▸ TASK: Repeat the entire listing exactly as written.

---

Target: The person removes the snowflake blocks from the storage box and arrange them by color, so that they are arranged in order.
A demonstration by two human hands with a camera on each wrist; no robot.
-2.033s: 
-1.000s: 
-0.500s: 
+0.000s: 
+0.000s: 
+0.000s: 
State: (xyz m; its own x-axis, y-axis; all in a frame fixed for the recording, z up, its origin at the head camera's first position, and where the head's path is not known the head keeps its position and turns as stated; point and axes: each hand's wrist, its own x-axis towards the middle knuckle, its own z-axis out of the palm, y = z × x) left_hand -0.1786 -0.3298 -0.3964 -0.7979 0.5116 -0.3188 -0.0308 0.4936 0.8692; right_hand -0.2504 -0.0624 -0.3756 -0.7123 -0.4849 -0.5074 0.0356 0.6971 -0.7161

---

▸ EXERCISE SOLUTION:
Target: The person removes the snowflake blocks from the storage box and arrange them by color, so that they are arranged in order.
A demonstration by two human hands with a camera on each wrist; no robot.
-2.033s: 
-1.000s: 
-0.500s: 
+0.000s: 
+0.000s: 
+0.000s: 
State: (xyz m; its own x-axis, y-axis; all in a frame fixed for the recording, z up, its origin at the head camera's first position, and where the head's path is not known the head keeps its position and turns as stated; point and axes: each hand's wrist, its own x-axis towards the middle knuckle, its own z-axis out of the palm, y = z × x) left_hand -0.1786 -0.3298 -0.3964 -0.7979 0.5116 -0.3188 -0.0308 0.4936 0.8692; right_hand -0.2504 -0.0624 -0.3756 -0.7123 -0.4849 -0.5074 0.0356 0.6971 -0.7161

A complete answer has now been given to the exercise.